Feeding cattle takes work and skill

BONDURANT – What a horse team can’t do, perhaps a machine can accomplish. If a machine can’t do it, a person must follow through.

Feeding loose hay – unbound grass hay mowed down into swathes by horse teams or an old tractor in late summer, then dried and stacked by a crew of strong hands into overstuffed “loaves” for the winter into spring – uses all three techniques.

The winter hay-feeding crew is much smaller than the summer hay crew. For the Campbells on in Bondurant, it’s whittled down to one or two men who work the horse team, the machine and themselves every day they feed.

A “haydigger” was once a common sight throughout Sublette County, a backward-turned tractor with hydraulic hoses, limbs and teeth designed to drop onto a tall haystack, scoop out a large crawful of hay, turn and set it down just right on the haywagon.

Over and over and over again, so each additional layer of hay is settled and counterbalanced – a skillful coordination that is honed by trial, error, practice and success, as the load grows wider and taller.

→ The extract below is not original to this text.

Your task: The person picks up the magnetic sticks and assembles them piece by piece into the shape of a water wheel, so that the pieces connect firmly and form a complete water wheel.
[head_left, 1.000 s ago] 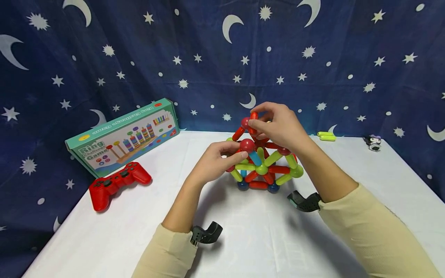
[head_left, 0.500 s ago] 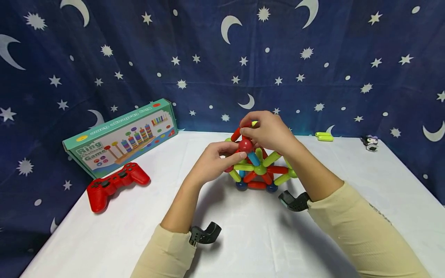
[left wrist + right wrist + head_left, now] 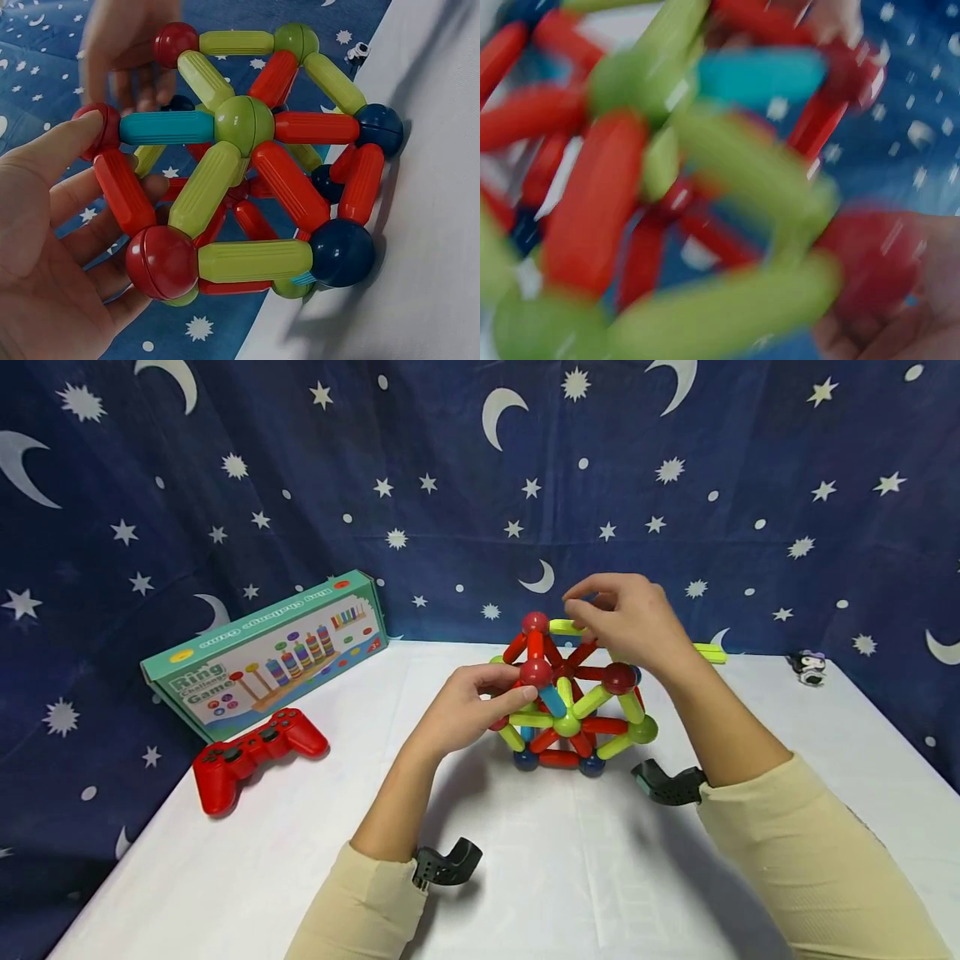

An experienced haydigger operator is usually the same one to climb on top of the load, get balanced then carefully peel the loose hay off with a pitchfork in time with the horses’ pace up the feed lanes. Too much hay will get trampled; not enough might be ignored. When it’s all done, he’ll turn the obedient team and head back to the stackyard and start the haydigger for another sweeping load.